Under NASA's current plan, two rover teams would take their moon trucks out on journeys that could last up to two weeks away from a lunar base. If one rover breaks down, all four astronauts could pile into the remaining vehicle and head home.

The new moon truck actually suffered a flat tire on Monday, with its drivers suiting up and successfully swapping out the flat with a new one, Craig added.

The longest ever lunar rover trip during the Apollo era covered just under 8 miles (12.5 km), according to NASA records.

"We're talking about hundreds of kilometers," Craig added. "This is a completely different paradigm than Apollo."

Driving like a moon crab
NASA's new moon rover consists of two separate parts: the RV-like pressurized cabin and the 12-wheeled Chariot base that can be driven independently by a spacesuit-clad astronaut while perched atop a rotating control turret.

"One of the surprises was how much better the Small Pressurized Rover was than the unpressurized rover," said Craig, adding that the teams found driving from the unpressurized turret tough going. "When you're in a suit for eight hours and being bounced around, it really beat them up. At the end of the day, they were really fatigued."

But even after 10 hours of driving from inside the pressurized version, the test crews were still primed for more mock moon roving action, he added.

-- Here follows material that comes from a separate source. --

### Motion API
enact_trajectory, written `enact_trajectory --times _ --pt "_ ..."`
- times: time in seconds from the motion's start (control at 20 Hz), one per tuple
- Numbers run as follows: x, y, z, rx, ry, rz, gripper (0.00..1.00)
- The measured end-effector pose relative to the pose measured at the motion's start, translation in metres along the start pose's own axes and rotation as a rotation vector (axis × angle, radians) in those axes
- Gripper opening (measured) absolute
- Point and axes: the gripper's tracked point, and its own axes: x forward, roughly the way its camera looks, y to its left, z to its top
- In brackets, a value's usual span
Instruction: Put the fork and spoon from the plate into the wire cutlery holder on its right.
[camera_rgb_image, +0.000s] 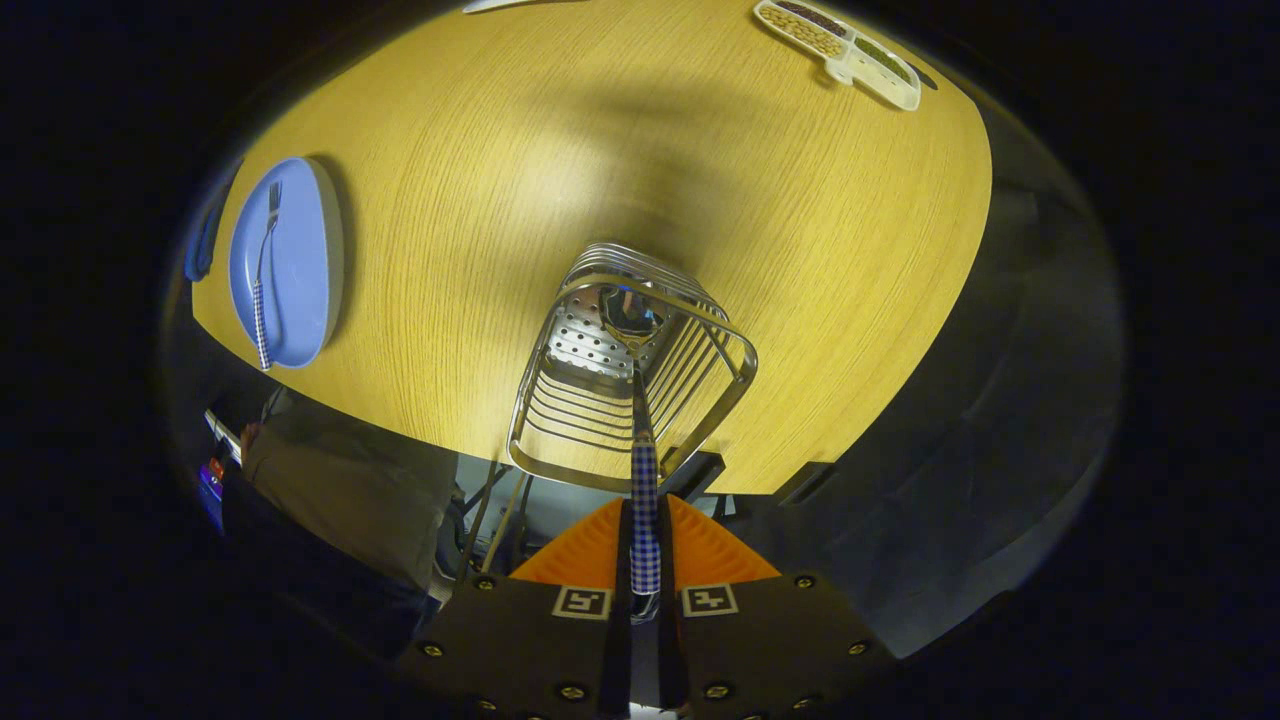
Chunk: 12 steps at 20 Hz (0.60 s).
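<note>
My gripper (645, 515) is shut on the checkered handle of the spoon (640, 400), which points straight ahead from the fingers. The spoon's bowl (630, 310) hangs inside the top of the wire cutlery holder (700, 330), which stands on the wooden table just beyond the fingers. I look almost straight down into the holder. Off to the left lies the blue plate (300, 290) with the fork (265, 270) on it, its checkered handle toward the table's near edge.
A divided white tray (845, 40) with beans and seeds sits at the far right of the table (480, 150). A person's sleeve (350, 480) shows below the table's near edge, left of the fingers. Dark floor lies to the right.
</note>
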Motion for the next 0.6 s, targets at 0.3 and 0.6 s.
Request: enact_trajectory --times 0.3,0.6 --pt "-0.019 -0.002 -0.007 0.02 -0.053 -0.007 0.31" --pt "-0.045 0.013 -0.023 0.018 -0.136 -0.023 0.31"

NASA's Chariot moon truck chassis consists of six bug-like legs, each of which tipped with two wheels. The 2,204-pound (1,000-kg) vehicle is about 15 feet (4.5 meters) long capable of hauling twice its weight in cargo and driving up to 6 mph (10 kph) on rough terrain. Each of the wheel talks can pivot 360 degrees and be lifted up to clear rocks or other obstacles, giving the Chariot the ability to mimic a crab's flexible mobility, Craig said.

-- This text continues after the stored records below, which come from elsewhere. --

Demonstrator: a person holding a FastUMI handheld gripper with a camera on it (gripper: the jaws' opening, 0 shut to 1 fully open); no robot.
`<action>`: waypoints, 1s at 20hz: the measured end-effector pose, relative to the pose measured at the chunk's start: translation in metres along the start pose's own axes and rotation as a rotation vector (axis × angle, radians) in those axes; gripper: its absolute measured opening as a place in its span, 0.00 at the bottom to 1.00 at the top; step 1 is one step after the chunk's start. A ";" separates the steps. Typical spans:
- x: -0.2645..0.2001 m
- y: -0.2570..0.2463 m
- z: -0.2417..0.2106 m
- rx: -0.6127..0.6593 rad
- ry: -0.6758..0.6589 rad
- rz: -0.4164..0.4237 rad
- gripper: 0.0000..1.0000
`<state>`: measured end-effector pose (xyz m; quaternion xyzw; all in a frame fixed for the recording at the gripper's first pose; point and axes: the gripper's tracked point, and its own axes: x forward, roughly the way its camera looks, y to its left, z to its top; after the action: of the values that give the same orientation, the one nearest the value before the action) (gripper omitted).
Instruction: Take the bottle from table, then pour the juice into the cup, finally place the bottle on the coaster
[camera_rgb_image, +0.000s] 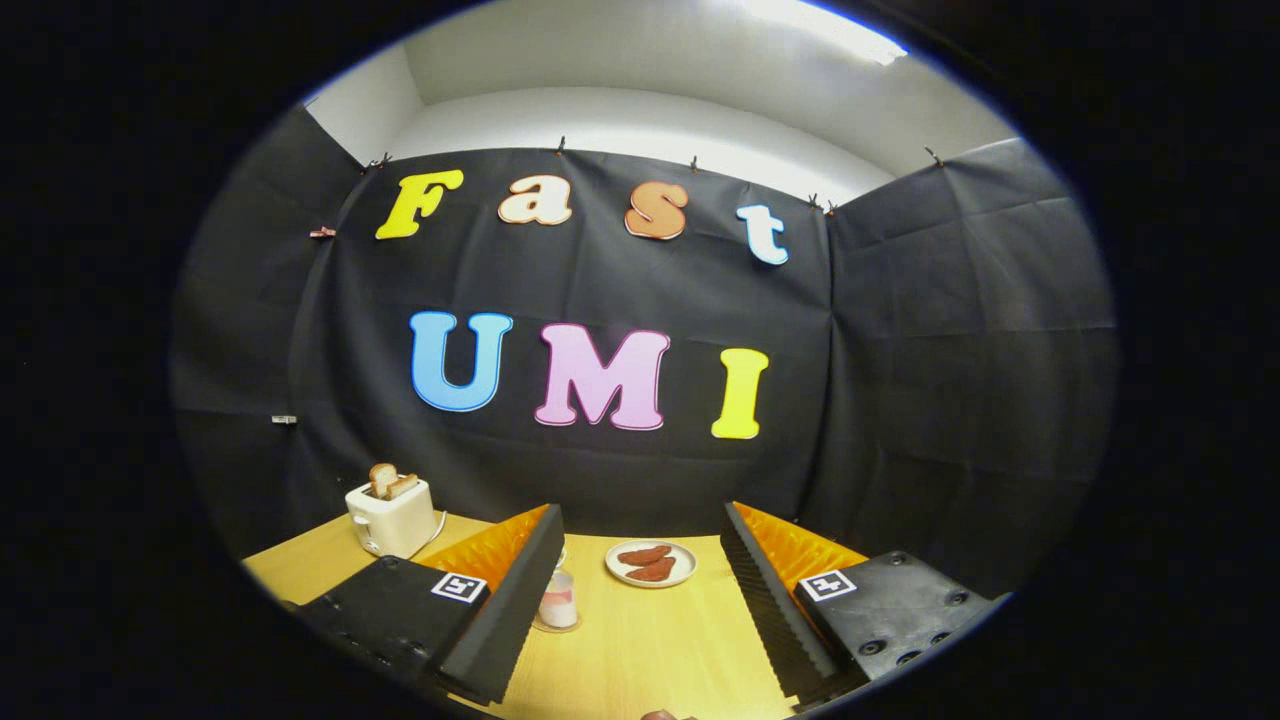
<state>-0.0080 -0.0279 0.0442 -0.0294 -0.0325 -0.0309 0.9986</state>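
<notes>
- Table (640, 650): light wood-grain top, running from under the fingers to the foot of the black cloth wall. It bears every item listed below.
- Gripper (640, 545): 2 fingers reach forward over the table with a wide gap between them. The jaws stand released and nothing sits between the fingertips. Each finger carries 1 square black-and-white marker on its upper face, and the inner faces are ribbed.
- Toaster (390, 517): pale cream body, upright at the far left of the table, close to the wall and beyond the left finger. A thin cord leaves its right side.
- Toast (392, 482): 2 browned slices stand up out of the toaster's slots.
- Plate (682, 572): white, round, flat on the table ahead of the fingers and near the wall, lying within the gap but nearer the right finger. Apart from both fingers.
- Food on plate (648, 562): 2 reddish-brown pieces, side by side, kind cannot be told.
- Bottle (558, 603): small, upright, clear wall with pinkish liquid in the lower part, standing just beside the left finger's inner edge. The finger hides its top and left side. Whether finger and bottle touch cannot be told.
- Coaster (562, 628): thin round disc showing under the bottle's base, flat on the table.
- Dark rounded object (660, 715): a sliver at the table's near edge, too little visible to identify.
</notes>
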 end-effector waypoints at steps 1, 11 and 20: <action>-0.012 -0.006 0.004 -0.002 0.006 -0.015 0.97; -0.055 -0.054 0.016 0.064 0.005 -0.097 0.97; -0.060 -0.041 0.026 0.045 -0.019 -0.018 0.97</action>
<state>-0.0716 -0.0640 0.0687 -0.0067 -0.0432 -0.0388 0.9983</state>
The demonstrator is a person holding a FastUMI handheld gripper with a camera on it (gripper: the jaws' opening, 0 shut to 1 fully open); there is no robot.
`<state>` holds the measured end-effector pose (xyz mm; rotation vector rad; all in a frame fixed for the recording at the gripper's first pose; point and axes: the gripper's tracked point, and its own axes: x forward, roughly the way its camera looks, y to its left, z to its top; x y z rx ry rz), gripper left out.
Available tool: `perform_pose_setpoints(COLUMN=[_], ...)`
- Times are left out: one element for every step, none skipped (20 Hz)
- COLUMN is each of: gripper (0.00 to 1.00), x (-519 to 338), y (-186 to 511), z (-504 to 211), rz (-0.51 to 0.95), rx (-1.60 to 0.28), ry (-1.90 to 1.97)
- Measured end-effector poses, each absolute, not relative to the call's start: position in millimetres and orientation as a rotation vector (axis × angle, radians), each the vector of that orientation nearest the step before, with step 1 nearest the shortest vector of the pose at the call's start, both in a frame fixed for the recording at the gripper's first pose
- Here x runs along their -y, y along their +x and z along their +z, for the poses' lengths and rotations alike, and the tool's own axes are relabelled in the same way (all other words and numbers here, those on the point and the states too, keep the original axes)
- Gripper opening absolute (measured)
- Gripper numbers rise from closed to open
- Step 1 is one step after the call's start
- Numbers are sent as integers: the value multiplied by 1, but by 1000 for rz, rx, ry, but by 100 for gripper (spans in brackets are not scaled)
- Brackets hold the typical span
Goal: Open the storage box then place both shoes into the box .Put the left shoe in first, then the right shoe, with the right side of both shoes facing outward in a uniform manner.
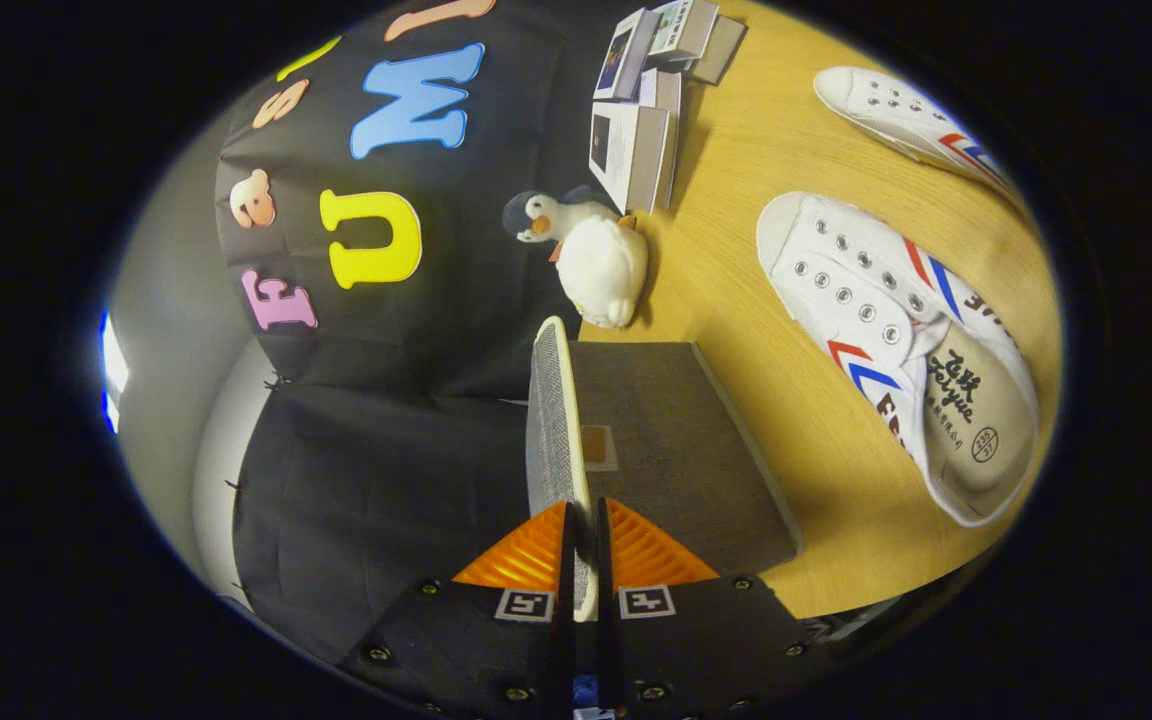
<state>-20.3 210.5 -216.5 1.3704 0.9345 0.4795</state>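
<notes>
While fingers (584, 545) pinch it, lid (551, 420) hides box.

A light wooden counter (756, 150) with a fine straight grain stretches ahead of the fingers and off to their right, lit warmly from above, with soft shadows falling across its surface. To the fingers' left hangs the booth's black cloth wall (386, 450), creased and pinned along a seam. Beyond the cloth, farther left, stands a pale grey room wall (161, 330), where a bright strip of light (114, 365) glows at its far edge.
</notes>
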Motion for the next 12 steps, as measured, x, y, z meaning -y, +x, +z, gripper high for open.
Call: perform_pose_setpoints(gripper=[9,0,0,0,0,0,0,0,0,0,0,0], x=[-199,-210,-207,-210,-212,-213,-214,-218,-223,-230,-237,-245], y=[-21,-16,-18,-19,-18,-16,-14,-13,-11,-11,-9,-9], z=[-208,-204,-197,-188,-177,-164,-152,-137,-125,-111,-99,-87], rz=[482,488,505,524,541,560,581,606,631,653,676,695], rx=[-912,-901,-903,-906,-902,-888,-874,-859,-846,-831,-819,-807], ry=[1376,1361,1347,1345,1349,1343,1329,1310,1287,1264,1243,1227])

The pressurized cabin adds an extra 4,409 pounds (2,000 kg) of weight to the rover, but comes with extra amenities like living quarters, cabinets for provisions and tools, and a shielded section for shelter against radiation events.

"They provide a safe haven for astronauts on the lunar surface in case there's a solar flare," Craig said. "In Apollo, they didn't have that safe haven, and they'd have to go back to the lander."

In addition to the step-in spacesuits, the rovers have a large side hatch designed to attach directly to a moon base entrance.

"These are still concepts, "Craig said, adding that new modifications will likely follow the Black Point tests. "It's been a really good test out there. We're learning a lot."

NASA spent about $38 million to develop its Apollo lunar rovers in the 1960s and 1970s, according to agency records. But the final cost for the new moon buggies remain to be seen.

"The line is 'more than a Ferrari,'" said Craig, adding that the current concept is a mix-match of parts and improvements, must still be refined into a final design. "It's kind of hard to put a number on it."